As for cattle or trees being killed, that is an every-day occurrence in summer, and even a hailstorm, so long as it does not utterly bombard the town and leave the houses roofless and open to wind and weather, is not thought anything of. The hail-shower of yesterday, though, bombarded my creepers and reduced them to a pitiful state in five minutes. So soon as it was possible to venture outside the house, F—— called me to see the ruin of leaf and bud which strewed the cemented floor of the verandah. It is difficult to describe, and still more difficult to believe, the state to which the foliage had been reduced. On the weather side of the house every leaf was torn off, and not only torn, but riddled through and through as though by a charge of swan-shot. All my young rose-shoots, climbing so swiftly up to the roof of the verandah, were snapped off and stripped of their tender leaves and pretty buds. The honeysuckles’ luxuriant foliage was all gone, lying in a wet, forlorn mass of beaten green leaves around each pillar, and there was not a leaf left on the vines. But a much more serious trouble came out of that storm. Though it has passed with the passing fury of wind and rain, still, it will always leave a feeling of insecurity in my mind during similar outbursts. The great hailstones were forced by the driving wind in immense quantities beneath the tiles, and deposited on the rude planking which, painted white, forms the ceiling.

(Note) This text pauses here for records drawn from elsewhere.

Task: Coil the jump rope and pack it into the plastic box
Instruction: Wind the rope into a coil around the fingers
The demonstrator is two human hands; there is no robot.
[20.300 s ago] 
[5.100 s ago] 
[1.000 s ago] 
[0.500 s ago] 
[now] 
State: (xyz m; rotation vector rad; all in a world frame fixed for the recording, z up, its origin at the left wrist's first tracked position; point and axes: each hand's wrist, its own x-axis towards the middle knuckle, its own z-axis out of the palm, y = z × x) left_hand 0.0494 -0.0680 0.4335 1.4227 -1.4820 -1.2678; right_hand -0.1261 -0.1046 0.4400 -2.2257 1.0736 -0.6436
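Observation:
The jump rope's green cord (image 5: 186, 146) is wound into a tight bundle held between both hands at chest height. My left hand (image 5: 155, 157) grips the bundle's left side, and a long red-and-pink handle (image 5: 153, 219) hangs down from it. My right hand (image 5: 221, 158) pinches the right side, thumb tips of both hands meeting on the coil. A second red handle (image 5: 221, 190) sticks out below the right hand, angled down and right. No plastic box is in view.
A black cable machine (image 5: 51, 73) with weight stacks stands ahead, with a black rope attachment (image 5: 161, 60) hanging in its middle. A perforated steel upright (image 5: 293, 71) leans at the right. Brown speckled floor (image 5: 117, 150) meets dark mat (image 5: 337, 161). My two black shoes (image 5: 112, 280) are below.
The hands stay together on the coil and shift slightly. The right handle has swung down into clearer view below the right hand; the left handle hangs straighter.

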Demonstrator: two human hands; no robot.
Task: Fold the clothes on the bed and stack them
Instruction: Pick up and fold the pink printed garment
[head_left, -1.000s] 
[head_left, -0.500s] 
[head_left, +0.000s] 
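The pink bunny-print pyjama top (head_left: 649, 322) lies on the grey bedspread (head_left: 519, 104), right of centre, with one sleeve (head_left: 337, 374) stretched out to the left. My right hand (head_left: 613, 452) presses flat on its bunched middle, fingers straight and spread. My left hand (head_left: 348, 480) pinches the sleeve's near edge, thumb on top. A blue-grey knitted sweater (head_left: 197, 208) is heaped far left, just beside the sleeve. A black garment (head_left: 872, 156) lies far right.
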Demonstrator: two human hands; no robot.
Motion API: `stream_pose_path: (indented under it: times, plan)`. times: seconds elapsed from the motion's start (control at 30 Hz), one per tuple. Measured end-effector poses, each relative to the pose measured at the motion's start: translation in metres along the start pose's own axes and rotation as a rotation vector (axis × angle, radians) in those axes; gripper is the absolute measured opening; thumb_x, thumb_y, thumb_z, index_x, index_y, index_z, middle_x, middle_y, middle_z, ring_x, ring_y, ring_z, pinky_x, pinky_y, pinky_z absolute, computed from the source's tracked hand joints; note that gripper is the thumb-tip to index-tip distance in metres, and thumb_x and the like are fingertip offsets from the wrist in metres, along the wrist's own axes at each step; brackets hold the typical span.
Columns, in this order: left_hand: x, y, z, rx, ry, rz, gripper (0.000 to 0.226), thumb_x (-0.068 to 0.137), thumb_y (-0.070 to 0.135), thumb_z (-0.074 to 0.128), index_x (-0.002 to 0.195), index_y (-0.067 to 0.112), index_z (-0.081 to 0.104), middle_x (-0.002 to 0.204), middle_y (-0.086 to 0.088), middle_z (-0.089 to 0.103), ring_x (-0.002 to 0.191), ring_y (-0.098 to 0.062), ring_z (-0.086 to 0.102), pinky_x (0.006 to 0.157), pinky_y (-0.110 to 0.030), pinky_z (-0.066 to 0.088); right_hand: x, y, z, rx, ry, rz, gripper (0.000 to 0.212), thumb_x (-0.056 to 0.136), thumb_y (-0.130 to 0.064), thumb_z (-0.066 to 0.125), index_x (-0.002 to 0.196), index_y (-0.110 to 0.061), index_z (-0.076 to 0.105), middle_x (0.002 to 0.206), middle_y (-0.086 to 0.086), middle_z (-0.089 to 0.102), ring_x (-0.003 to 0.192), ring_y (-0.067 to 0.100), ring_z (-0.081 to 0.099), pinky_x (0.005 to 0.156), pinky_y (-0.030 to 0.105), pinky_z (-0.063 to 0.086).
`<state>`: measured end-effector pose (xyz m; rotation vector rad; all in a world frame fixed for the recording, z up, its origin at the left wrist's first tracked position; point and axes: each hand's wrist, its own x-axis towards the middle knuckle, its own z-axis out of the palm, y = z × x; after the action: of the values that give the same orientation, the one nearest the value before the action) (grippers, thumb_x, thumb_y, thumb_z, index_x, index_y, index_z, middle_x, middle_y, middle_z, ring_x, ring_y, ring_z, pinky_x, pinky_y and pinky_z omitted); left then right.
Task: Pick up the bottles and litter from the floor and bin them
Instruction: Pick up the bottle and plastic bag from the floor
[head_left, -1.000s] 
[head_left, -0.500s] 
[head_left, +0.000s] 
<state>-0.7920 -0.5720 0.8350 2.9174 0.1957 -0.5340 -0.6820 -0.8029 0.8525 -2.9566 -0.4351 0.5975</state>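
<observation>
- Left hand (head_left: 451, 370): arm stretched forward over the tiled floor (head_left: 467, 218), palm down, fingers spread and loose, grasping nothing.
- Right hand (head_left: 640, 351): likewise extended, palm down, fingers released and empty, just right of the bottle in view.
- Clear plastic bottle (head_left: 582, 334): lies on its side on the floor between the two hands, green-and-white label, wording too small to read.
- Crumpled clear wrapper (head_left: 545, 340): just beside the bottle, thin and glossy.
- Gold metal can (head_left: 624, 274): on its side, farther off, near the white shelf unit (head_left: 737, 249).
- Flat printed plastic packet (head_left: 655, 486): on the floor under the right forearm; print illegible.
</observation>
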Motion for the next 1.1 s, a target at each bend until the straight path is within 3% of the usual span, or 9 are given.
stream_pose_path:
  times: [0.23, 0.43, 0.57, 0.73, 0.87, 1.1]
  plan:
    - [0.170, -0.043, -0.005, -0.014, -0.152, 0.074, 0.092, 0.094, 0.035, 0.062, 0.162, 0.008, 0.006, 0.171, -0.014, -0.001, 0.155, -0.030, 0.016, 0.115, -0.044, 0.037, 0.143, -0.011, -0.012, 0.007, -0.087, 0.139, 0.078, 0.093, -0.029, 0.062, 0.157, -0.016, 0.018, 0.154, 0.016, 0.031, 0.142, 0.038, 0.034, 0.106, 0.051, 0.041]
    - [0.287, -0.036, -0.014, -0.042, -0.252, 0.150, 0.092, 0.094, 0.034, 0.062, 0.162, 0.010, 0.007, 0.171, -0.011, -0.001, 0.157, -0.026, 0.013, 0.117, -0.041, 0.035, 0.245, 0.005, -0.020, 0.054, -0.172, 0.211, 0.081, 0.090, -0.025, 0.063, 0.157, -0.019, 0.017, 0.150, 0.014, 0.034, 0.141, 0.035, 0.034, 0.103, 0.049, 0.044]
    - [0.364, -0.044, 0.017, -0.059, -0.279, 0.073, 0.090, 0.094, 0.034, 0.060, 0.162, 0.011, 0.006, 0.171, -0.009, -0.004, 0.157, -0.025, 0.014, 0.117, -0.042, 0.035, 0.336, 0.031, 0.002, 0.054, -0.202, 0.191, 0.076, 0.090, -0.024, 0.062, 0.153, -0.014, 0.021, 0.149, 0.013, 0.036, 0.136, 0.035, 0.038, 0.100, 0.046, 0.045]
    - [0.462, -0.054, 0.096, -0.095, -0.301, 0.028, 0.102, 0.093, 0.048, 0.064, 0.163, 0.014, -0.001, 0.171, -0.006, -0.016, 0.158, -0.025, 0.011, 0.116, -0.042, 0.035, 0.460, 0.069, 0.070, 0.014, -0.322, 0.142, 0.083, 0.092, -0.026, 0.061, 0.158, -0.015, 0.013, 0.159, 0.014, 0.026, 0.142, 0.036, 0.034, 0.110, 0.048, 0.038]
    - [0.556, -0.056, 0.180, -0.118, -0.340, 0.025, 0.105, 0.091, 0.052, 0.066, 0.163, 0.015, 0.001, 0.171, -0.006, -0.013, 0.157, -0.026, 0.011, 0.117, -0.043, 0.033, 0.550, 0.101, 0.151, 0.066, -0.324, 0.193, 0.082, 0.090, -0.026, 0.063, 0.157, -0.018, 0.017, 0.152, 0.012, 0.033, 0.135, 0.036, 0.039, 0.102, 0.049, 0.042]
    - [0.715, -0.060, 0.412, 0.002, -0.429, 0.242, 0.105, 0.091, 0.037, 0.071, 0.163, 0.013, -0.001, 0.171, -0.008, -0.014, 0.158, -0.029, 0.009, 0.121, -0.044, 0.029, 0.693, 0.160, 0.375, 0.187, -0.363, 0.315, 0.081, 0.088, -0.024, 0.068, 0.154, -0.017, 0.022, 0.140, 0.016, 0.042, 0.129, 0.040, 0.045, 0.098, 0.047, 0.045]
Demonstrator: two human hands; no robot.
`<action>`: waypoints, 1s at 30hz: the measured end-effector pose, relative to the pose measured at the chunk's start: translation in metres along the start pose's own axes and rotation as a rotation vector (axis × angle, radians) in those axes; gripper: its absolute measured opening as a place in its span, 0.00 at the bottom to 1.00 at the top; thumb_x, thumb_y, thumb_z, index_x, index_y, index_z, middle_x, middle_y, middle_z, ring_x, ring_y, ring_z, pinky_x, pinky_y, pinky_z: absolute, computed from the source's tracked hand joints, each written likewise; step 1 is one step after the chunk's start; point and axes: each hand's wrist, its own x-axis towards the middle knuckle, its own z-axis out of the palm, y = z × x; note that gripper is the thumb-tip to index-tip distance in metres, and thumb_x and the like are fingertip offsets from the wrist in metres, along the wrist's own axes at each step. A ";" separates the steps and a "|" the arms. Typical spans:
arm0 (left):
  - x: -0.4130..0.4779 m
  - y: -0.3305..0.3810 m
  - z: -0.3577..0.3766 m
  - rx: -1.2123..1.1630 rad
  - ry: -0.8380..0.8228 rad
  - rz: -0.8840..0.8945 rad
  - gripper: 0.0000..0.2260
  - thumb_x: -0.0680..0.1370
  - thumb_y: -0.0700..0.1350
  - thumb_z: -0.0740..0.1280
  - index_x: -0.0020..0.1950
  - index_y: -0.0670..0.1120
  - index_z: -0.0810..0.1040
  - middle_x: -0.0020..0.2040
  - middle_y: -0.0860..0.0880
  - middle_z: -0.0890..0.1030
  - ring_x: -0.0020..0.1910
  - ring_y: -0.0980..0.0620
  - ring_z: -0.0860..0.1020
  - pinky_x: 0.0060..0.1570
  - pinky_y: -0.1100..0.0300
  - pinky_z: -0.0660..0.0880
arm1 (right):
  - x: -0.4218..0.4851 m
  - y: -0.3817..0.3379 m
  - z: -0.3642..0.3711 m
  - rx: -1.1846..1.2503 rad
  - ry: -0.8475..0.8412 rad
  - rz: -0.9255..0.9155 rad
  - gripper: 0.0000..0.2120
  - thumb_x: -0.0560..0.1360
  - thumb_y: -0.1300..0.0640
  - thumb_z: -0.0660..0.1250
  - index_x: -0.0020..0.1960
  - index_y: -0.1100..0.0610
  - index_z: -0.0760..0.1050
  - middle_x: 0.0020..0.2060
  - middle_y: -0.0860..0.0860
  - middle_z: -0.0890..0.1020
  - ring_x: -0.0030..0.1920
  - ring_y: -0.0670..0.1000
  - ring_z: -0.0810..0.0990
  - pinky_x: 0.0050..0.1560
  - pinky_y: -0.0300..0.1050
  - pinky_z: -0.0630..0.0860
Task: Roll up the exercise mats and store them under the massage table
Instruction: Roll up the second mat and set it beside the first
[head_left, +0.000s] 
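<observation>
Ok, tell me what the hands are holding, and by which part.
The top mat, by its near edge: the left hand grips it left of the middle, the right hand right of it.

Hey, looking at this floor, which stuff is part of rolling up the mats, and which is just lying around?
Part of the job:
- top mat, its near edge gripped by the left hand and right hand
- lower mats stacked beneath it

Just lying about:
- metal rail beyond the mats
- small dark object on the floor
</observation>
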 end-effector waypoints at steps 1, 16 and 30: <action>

This planking has the boards wide apart, so it is not difficult to see that so soon as the warmth of the house melted the hailstones—that is, in five minutes—the water trickled down as through a sieve. It was not to be dealt with like an ordinary leak: it was here, there and everywhere, on sofas and chairs, beds and writing-tables; and the moment the sun shone out again, bright and hot as ever, the contents of the house had to be turned out of doors to dry. Drying meant, however, warping of writing-tables, and in fact of all woodwork, and fading of chintzes, beneath the broiling glare of a midday sun. Such are a few of the difficulties of existence in South Africa—difficulties, however, which must be met and got over as best they may, and laughed at once they are past and over, as I am really doing in spite of my affectation of grumbling.

A very pleasant adventure came to us the other evening, however, through one of these sudden thunderstorms. Imagine a little tea-table, with straw chairs all around it, standing in the verandah. A fair and pleasant view lies before us of green rises and still greener hollows, with dark dots of plantations from which peep red roofs or white gables. Beyond, again, lies Maritzburg under the lee of higher hills, which cast a deeper shadow over the picturesque little town. We are six in all, and four horses are being led up and down by Kafir grooms, for their riders have come out for a breath of air after a long, burning day of semi-tropical heat, and also for a cup of tea and a chat. We were exactly even, three ladies and three gentlemen; and we grumbled at the weather and complained of our servants according to the usual style of South-African conversation.

Presently, some one said, “It’s much cooler now.”